The antihypertensive effects of the regular immediate release formulation of verapamil (verapamil IR) and the newer sustained release formulation of verapamil (verapamil SR) were compared in Hispanic patients with untreated essential hypertension. Verapamil IR was given in 3 divided doses (80 or 160mg 3 times daily) and verapamil SR was given either as a single daily dose of 240mg or as 240mg every 12 hours. With both formulations there was a significant reduction in systolic (SBP) and diastolic blood pressure (DBP); a greater lowering of BP was observed with verapamil 480 mg/day than with 240 mg/day. With verapamil SR 480 mg/day, 91% of patients had reductions in SBP and DBP greater than 20 and 15mm Hg, respectively. In addition, 83% of patients reached normotension. With the lower dose (240mg once daily), 83% of patients had decreases in DBP greater than 10mm Hg and 73% of patients achieved normotension. Comparable effects were achieved with verapamil IR. With verapamil IR there was a more rapid fall in BP which peaked 3 to 4 hours postdose, whereas with verapamil SR a more gradual and sustained BP reduction was observed. Only small changes in heart rate (HR) were observed with verapamil IR and verapamil SR. For verapamil SR, the mean increase in HR was 5 beats/min (to 80 beats/min) and the mean decrease in HR was 13 beats/min (to 62 beats/min). Both verapamil SR and verapamil IR prolonged the PR interval of the ECG. An equal degree of PR prolongation was observed with 240 and 480 mg/day. The incidence of side effects (headache, palpitations, dizziness and flushing) was dose dependent, decreased with continuous treatment and was much higher with verapamil IR than with verapamil SR.

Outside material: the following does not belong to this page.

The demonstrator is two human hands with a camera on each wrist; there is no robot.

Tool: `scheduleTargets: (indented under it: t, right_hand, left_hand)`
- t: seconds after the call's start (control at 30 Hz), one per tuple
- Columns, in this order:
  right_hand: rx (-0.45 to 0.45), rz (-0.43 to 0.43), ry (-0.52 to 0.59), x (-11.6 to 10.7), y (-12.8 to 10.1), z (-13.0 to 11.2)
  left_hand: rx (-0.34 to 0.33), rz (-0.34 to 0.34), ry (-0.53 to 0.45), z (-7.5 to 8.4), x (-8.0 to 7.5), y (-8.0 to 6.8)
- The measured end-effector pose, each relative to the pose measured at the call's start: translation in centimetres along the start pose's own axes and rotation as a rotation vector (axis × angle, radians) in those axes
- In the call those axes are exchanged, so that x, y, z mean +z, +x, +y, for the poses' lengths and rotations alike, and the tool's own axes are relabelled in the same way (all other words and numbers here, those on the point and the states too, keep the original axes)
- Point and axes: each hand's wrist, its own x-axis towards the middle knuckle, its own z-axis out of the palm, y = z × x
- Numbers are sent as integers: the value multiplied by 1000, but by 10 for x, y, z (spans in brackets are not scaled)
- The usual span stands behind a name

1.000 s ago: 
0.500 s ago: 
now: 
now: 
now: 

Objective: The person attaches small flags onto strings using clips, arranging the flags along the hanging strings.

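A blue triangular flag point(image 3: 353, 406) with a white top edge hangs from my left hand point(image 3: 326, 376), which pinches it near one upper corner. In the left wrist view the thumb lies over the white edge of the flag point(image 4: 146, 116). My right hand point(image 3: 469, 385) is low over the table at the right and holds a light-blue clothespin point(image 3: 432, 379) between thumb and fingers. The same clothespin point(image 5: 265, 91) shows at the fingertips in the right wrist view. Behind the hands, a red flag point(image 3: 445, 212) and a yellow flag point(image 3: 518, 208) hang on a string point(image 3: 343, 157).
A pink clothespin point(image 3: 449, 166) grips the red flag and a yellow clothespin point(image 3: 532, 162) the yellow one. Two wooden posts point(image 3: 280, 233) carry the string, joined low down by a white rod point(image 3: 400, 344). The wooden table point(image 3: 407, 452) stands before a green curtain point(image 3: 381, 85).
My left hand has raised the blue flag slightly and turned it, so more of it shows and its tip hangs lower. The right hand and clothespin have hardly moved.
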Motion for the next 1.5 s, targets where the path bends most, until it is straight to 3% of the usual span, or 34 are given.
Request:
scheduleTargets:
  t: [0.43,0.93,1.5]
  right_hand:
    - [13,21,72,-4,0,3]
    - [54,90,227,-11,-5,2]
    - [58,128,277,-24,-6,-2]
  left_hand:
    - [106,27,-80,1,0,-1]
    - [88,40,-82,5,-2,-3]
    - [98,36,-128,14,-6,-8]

Steady-state plasma verapamil concentrations were monitored. Compared with verapamil IR, verapamil SR produced a more gradual rise and a more sustained elevation of plasma verapamil and norverapamil concentrations. Comparable trough verapamil concentrations (Cmin) were observed with verapamil IR (98 μg/L) and SR (81 μg/L); morning Cmin verapamil concentrations were higher than daytime Cmin values. The normalised area under the plasma concentration-time curve (AUC) and maximum concentration (Cmax) were 10 to 20% greater for verapamil IR than SR. The 2-fold increase in oral dose produced a 2.2- and 2.4-fold increase in AUC for verapamil IR and SR, respectively, associated with a 20% reduction in metabolism to norverapamil.
Fasting increased the rate and extent of absorption of verapamil. This effect was manifested by increases in peak: trough ratios, higher Cmax values, greater AUCs and shorter time to maximum concentration. Fasting increased norverapamil concentrations but did not modify verapamil: norverapamil ratios. In summary, verapamil SR may be substituted for verapamil IR on a milligram to milligram basis. The single or twice-daily administration of verapamil SR simplifies treatment and reduces side effects. Hispanic patients with hypertension had an excellent BP response to treatment with verapamil.